Hoje em dia querem-nos fazer acreditar que todas as culturas são maravilhosas, ricas, profundas, sem nos explicar em que o são. Os bem-pensantes aproximam-nos de altaicas presunções, doentia obsessão de asiáticos com a prosápia de serem europeus, nem que seja à força. Da parte que me toca continuo a preferir as grandes culturas, que efectivamente o são, às medíocres. A russa é uma grande, uma imensa cultura, que diz mais sobre o que a Europa é na sua riqueza que mil tratados sobre a igualdade presuntiva e presunçosa das civilizações. Hoje em dia mandam-nos compreender todas as culturas, mesmo quando são repugnantes em muitos aspectos e esquecemo-nos de ter um olhar de abertura ao que pensam e sentem os ortodoxos, que vivem ao lado de nós e na mesma casa em suma. As suas queixas não são nem destituídas nem plenas de razão. Perceber a parte de justiça de cada um delas pressupõe ouvi-las previamente.
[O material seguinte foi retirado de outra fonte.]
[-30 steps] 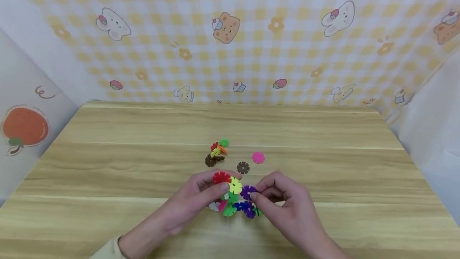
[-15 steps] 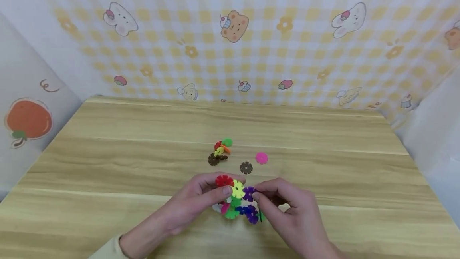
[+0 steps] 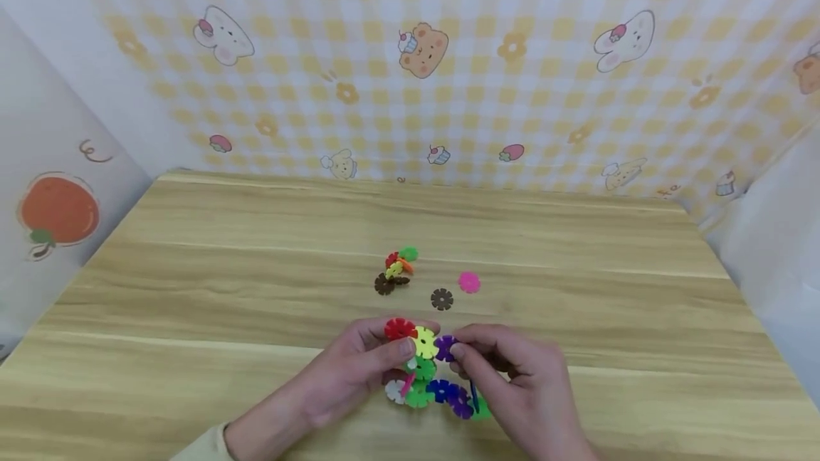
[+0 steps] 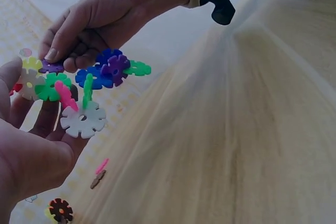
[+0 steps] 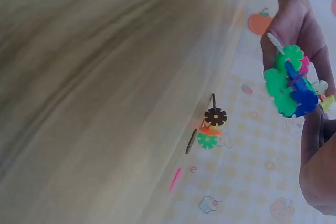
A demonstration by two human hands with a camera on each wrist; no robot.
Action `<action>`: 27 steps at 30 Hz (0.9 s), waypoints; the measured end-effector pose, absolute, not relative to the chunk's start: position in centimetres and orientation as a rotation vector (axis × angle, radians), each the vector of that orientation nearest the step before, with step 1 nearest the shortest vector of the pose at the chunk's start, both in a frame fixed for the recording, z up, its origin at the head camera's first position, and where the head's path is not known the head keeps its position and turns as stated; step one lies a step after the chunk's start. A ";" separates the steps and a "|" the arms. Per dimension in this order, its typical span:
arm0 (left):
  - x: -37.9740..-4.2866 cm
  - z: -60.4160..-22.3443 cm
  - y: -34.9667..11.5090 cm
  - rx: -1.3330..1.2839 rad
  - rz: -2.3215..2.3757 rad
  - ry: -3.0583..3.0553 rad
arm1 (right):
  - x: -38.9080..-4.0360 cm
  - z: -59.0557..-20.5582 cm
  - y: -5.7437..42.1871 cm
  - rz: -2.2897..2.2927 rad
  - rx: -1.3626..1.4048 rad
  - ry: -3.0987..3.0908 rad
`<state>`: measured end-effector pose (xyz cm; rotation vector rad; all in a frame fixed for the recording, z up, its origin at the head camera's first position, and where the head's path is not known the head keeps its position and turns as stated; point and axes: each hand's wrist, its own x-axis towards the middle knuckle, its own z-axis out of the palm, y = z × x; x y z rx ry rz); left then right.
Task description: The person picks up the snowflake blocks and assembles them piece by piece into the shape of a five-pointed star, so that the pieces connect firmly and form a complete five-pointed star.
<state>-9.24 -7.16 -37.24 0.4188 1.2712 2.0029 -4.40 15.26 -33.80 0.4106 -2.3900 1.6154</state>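
A chain of notched plastic discs hangs between both hands above the table. My left hand [image 3: 349, 368] grips its left end, thumb over the joint of the red disc [image 3: 400, 329] and the yellow disc [image 3: 424, 342]. With thumb and index finger my right hand [image 3: 522, 383] pinches a purple disc [image 3: 445, 348], which meets the yellow one's right edge; how far they interlock is unclear. Below hang green discs [image 3: 419, 395], a white disc [image 4: 83, 119], a pink disc [image 4: 66, 95], blue discs [image 4: 94, 77] and another purple disc [image 4: 115, 70]. A green disc [image 4: 139, 68] ends the chain.
Beyond the hands, a small joined cluster of red, green, orange, yellow and brown discs [image 3: 384, 284] lies on the wooden table [image 3: 256, 269]. To its right are a loose brown disc [image 3: 442, 299] and a pink disc [image 3: 470, 282]. A checked cloth [image 3: 474, 105] hangs behind.
Both hands keep their holds on the discs and have shifted slightly lower in view. The chain's lower part has swung a little down and to the right. The head view has shifted slightly.
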 end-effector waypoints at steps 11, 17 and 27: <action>-9.1 -37.7 -6.9 0.393 1.972 1.361 | -4.5 -34.8 14.9 1.600 0.395 -2.391; -9.8 -37.1 -6.7 0.444 1.928 1.384 | -4.8 -34.2 16.0 1.862 0.062 -2.550; -9.2 -37.3 -5.8 0.344 1.893 1.404 | -5.3 -34.8 16.4 1.999 -0.088 -2.725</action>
O mais importante é ter em conta que a visão ortodoxa sobre si mesma e sobre o dito Ocidente da Europa não pode ser desmerecido ou tratado com condescendência. Não se trata de povos turco-mongóis, adoráveis, mas intranscendentes e sem produção cultural superior. Trata-se de gente com uma capacidade criativa superior e bem nutrida na sua capacidade crítica. Por isso, ler Khomiakov é uma bela lição para qualquer pessoa educada no cristianismo latino ou protestante. Faz-nos pensar que também nós estamos por vezes instalados na imutabilidade e no conforto de lugares comuns, em oposições cujos termos de base por vezes funcionam em círculo fechado. Khomiakov faz-nos abrir esse círculo, só por esse facto já lhe devíamos estar gratos.


Alexandre Brandão da Veiga

http://en.wikipedia.org/wiki/Aleksey_Khomyakov
http://www.editions-xenia.com/livres/khomiakov/index.html

1 comentários:

joão maurício disse...

E eu fico-lhe grato por mais uma bellíssima lição!
De facto, "a nostalgia das estepes tem tantas afinidades com a do mar" ...
Esta nossa Europa, cansada e triste por via de protestantismo e mercantilismo, precisa do influxo
espiritual que persiste no fundo das almas eslava e lusitana. - Recordo com saudade um emigrante
(julgo que da Ucrânia) que, à saída da Missa
em S.Pedro de Sintra, nos saudou beijando a mão à
minha Mulher, e dando a bênção aos nossos filhos.